─── Data block ───

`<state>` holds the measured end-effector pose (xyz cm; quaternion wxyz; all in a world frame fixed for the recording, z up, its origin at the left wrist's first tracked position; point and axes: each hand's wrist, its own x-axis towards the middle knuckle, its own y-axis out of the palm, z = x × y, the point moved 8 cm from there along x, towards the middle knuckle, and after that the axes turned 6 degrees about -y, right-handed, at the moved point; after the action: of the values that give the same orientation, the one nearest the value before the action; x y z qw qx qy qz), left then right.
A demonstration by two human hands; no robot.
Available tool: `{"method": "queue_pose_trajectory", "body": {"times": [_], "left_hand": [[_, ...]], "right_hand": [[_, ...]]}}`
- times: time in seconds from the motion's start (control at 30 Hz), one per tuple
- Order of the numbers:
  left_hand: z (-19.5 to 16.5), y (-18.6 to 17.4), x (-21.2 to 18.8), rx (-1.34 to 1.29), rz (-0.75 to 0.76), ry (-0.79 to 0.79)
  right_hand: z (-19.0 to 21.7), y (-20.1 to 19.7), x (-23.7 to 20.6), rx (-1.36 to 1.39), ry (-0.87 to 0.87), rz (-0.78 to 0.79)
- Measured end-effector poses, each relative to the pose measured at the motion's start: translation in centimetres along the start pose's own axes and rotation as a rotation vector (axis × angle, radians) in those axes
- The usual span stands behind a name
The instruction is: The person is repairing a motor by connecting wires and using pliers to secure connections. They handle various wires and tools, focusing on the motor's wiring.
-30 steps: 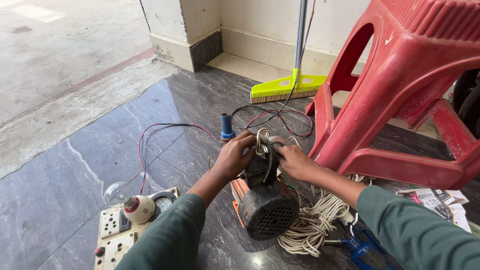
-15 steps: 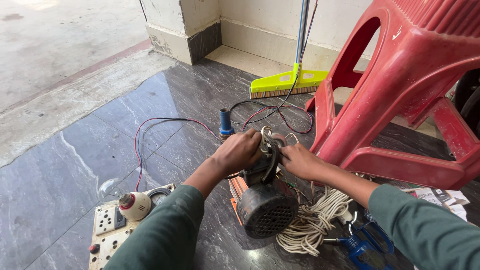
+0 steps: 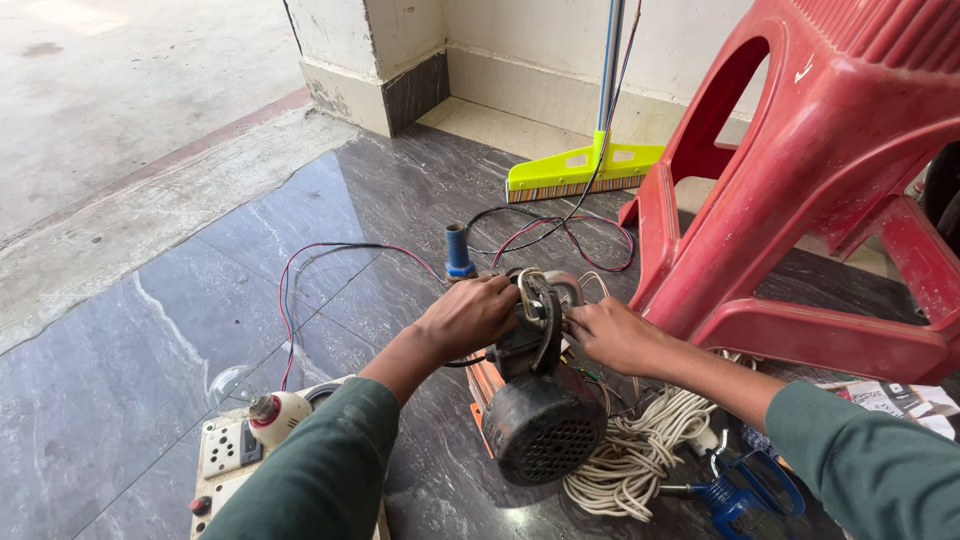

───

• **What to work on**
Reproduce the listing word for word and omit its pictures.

• **Completed task**
`<state>` holds the measured end-effector pose (xyz cm; quaternion wxyz; all in a world frame fixed for the recording, z up, its origin at the left wrist's first tracked position; point and axes: each hand's wrist, its own x-axis towards the middle knuckle, its own y-axis out of the palm, z = x × y, the point moved 8 cm from there along x, towards the middle knuckle, and after that the axes turned 6 degrees about -y, right-handed, at the moved point; after the action: of the values that give the same orientation, the one nearest the value before the action; x y z qw qx qy qz), left then right.
A demonstration by two human hands; no robot.
Available tool: `{"method": "queue_pose_trajectory", "body": {"times": [_], "left_hand": [[_, ...]], "right_hand": [[_, ...]]}}`
- times: time in seconds from the motion's start (control at 30 Hz), one per tuple
- Order of the numbers:
  left_hand: z (-19.5 to 16.5), y (-18.6 to 17.4), x (-21.2 to 18.8), rx (-1.34 to 1.29), rz (-0.75 to 0.76), ry (-0.79 to 0.79)
  right_hand: z (-19.0 to 21.7), y (-20.1 to 19.7), x (-23.7 to 20.6), rx (-1.36 to 1.39), ry (-0.87 to 0.87), rz (-0.78 to 0.79)
- Measured end-effector poses, each relative to the pose measured at the motion's start: translation in centimetres along the start pose's own axes and rotation as a rotation vector (axis × angle, radians) in those axes
- The usual span stands behind a name
The instruction is: The person is repairing a motor by connecting wires and using pliers to secure connections. They handle various wires and tools, focusing on the motor's wiring.
-30 steps: 
-15 steps: 
+0 steps: 

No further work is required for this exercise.